*Problem to work on*
A word-for-word copy of the entries is the goal; leave out the pictures.

*The data*
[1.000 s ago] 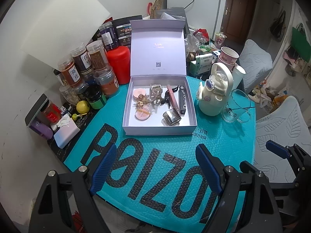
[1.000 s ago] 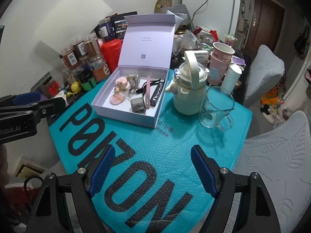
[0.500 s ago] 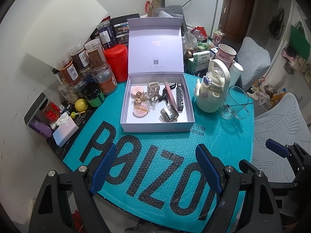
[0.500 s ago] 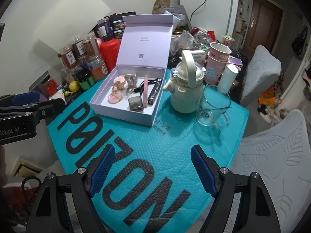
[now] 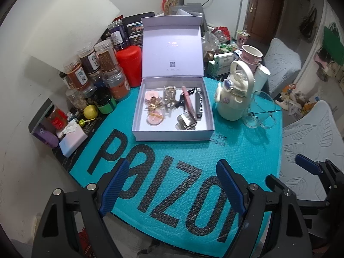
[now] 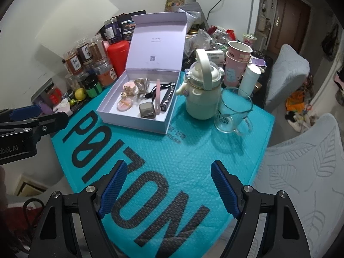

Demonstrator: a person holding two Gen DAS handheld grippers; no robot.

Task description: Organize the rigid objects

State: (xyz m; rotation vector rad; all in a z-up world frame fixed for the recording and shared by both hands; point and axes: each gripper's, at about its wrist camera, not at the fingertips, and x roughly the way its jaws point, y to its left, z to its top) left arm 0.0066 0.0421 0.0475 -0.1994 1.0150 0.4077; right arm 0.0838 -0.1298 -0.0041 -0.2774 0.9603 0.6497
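Left wrist view, black tube (image 5: 199,105) lying lengthwise toward lid (image 5: 172,49), both grippers' fingers (image 5: 114,185) spread.

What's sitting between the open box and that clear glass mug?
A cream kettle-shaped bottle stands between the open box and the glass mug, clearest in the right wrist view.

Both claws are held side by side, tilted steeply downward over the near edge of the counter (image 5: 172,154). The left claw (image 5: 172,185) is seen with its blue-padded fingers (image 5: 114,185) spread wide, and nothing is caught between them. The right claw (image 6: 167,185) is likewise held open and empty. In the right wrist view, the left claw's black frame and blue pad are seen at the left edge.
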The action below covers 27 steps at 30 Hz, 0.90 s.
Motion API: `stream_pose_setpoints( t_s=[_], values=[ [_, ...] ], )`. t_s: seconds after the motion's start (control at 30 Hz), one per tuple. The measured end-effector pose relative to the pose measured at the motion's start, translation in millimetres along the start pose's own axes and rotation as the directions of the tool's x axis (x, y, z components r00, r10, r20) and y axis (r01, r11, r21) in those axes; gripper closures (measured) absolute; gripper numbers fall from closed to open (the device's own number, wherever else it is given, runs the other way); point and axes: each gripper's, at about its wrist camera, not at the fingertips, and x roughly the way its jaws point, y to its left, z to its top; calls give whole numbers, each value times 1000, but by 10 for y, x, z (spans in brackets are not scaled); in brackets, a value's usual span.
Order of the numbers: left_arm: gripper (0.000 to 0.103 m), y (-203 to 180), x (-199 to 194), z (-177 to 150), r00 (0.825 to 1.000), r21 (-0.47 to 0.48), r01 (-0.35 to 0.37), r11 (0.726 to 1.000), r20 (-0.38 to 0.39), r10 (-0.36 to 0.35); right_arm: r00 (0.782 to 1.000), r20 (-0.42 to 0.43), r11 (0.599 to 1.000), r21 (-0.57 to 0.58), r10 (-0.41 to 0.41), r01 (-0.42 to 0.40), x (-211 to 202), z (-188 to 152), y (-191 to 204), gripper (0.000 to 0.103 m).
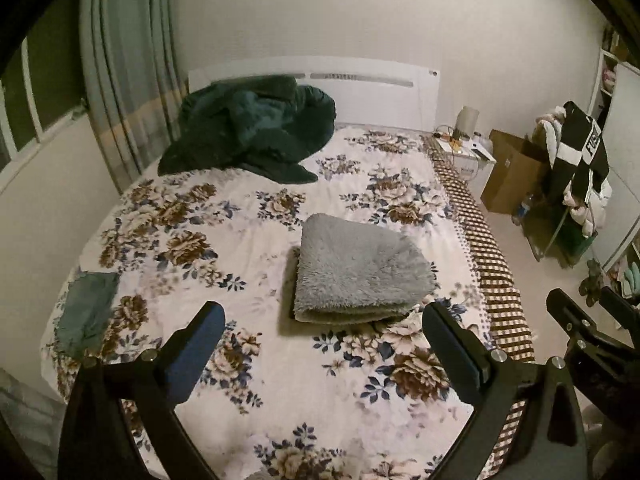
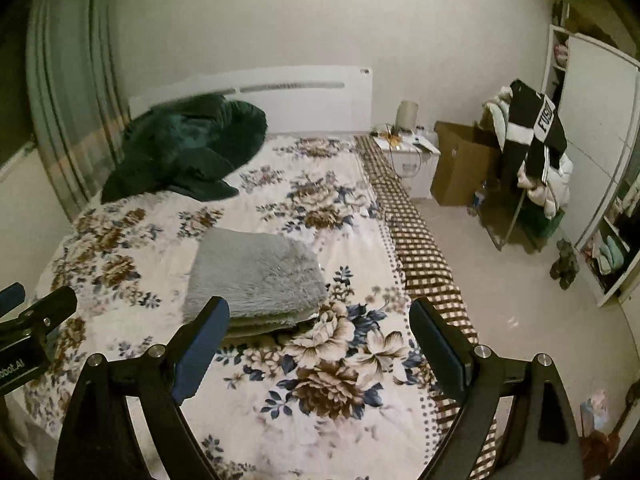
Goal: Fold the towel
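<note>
A fluffy grey towel (image 1: 356, 272) lies folded into a thick stack on the flowered bedspread (image 1: 248, 216). My left gripper (image 1: 322, 320) hovers open just in front of the towel's near edge, with nothing between its fingers. In the right wrist view the same towel (image 2: 256, 276) sits ahead and to the left of my right gripper (image 2: 320, 320), which is open and empty above the bedspread (image 2: 320, 400). Each gripper shows at the edge of the other's view: the right one (image 1: 592, 320) and the left one (image 2: 36, 312).
A dark green blanket (image 1: 256, 128) is heaped near the white headboard (image 1: 380, 92). A small teal cloth (image 1: 86, 312) lies at the bed's left edge. Right of the bed are a nightstand (image 2: 408, 156), a cardboard box (image 2: 460, 164), a clothes-laden rack (image 2: 536, 148) and shelves (image 2: 600, 160).
</note>
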Motion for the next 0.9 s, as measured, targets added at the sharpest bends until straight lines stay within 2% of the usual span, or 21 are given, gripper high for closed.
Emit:
stream_pose_setpoints(
  t_s=[0.23, 0.4, 0.9],
  values=[
    [2, -8, -472, -40, 1000, -19, -13, 1000, 16, 13, 1000, 16, 1000, -7, 21, -21, -781, 7, -11, 9],
    [0, 32, -579, -59, 999, -6, -31, 999, 18, 31, 1000, 25, 1000, -9, 11, -11, -1117, 38, -7, 7],
    [0, 73, -797, -132, 997, 23, -57, 998, 45, 56, 1000, 26, 1000, -5, 14, -14, -1304, 32, 49, 7]
  ],
)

*Written response*
[1.000 s ago] 
[1.000 s ago] 
[0.500 s ago] 
[0.500 s ago] 
[now] 
[now] 

Demonstrator: a person holding two Gen DAS handheld grippers; no robot.

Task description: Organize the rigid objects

State: (xyz m; rotation vector rad; all in a z-up world frame fixed for the recording and shared by both hands; point and axes: each gripper's, at about its wrist camera, not at the fingertips, and x roughly the way its jaws point, y to its left, z to its top) left arm 0.0066 0.0421 0.0475 -0.1994 1.0150 0.4077; right arm 0.0838 -0.1298 -0.0041 -0.2774 0.9603 0.6497
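Left wrist view, black tube (image 5: 199,105) lying lengthwise toward lid (image 5: 172,49), both grippers' fingers (image 5: 114,185) spread.

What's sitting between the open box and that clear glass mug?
A cream kettle-shaped bottle stands between the open box and the glass mug, clearest in the right wrist view.

Both claws are held side by side, tilted steeply downward over the near edge of the counter (image 5: 172,154). The left claw (image 5: 172,185) is seen with its blue-padded fingers (image 5: 114,185) spread wide, and nothing is caught between them. The right claw (image 6: 167,185) is likewise held open and empty. In the right wrist view, the left claw's black frame and blue pad are seen at the left edge.
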The action below covers 27 steps at 30 Hz, 0.90 s.
Motion API: `stream_pose_setpoints( t_s=[_], values=[ [_, ...] ], )`. t_s: seconds after the motion's start (control at 30 Hz), one per tuple. The measured end-effector pose relative to the pose measured at the motion's start, translation in millimetres along the start pose's own axes and rotation as the directions of the tool's x axis (x, y, z components r00, r10, r20) and y axis (r01, r11, r21) in those axes; gripper closures (measured) absolute; gripper numbers fall from closed to open (the device's own number, wherever else it is given, runs the other way); point and axes: each gripper's, at about its wrist camera, not at the fingertips, and x roughly the way its jaws point, y to its left, z to its top; calls give whole numbers, each value times 1000, but by 10 for y, x, z (spans in brackets are not scaled); in brackets, a value's usual span.
Order of the numbers: left_arm: gripper (0.000 to 0.103 m), y (-203 to 180), x (-199 to 194), z (-177 to 150), r00 (0.825 to 1.000), r21 (-0.47 to 0.48), r01 (-0.35 to 0.37), r11 (0.726 to 1.000), r20 (-0.38 to 0.39), r10 (-0.36 to 0.35); right_arm: r00 (0.782 to 1.000), r20 (-0.42 to 0.43), r11 (0.599 to 1.000), r21 (-0.57 to 0.58), r10 (-0.41 to 0.41), r01 (-0.42 to 0.40), x (-211 to 202), z (-188 to 152), y (-191 to 204), gripper (0.000 to 0.103 m).
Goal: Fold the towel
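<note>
A fluffy grey towel (image 1: 356, 272) lies folded into a thick stack on the flowered bedspread (image 1: 248, 216). My left gripper (image 1: 322, 320) hovers open just in front of the towel's near edge, with nothing between its fingers. In the right wrist view the same towel (image 2: 256, 276) sits ahead and to the left of my right gripper (image 2: 320, 320), which is open and empty above the bedspread (image 2: 320, 400). Each gripper shows at the edge of the other's view: the right one (image 1: 592, 320) and the left one (image 2: 36, 312).
A dark green blanket (image 1: 256, 128) is heaped near the white headboard (image 1: 380, 92). A small teal cloth (image 1: 86, 312) lies at the bed's left edge. Right of the bed are a nightstand (image 2: 408, 156), a cardboard box (image 2: 460, 164), a clothes-laden rack (image 2: 536, 148) and shelves (image 2: 600, 160).
</note>
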Motion for the next 0.9 s, as measured, targets added at the sharpest bends until straight lines stay within 2% of the usual span, or 21 are given, gripper high for closed.
Emit:
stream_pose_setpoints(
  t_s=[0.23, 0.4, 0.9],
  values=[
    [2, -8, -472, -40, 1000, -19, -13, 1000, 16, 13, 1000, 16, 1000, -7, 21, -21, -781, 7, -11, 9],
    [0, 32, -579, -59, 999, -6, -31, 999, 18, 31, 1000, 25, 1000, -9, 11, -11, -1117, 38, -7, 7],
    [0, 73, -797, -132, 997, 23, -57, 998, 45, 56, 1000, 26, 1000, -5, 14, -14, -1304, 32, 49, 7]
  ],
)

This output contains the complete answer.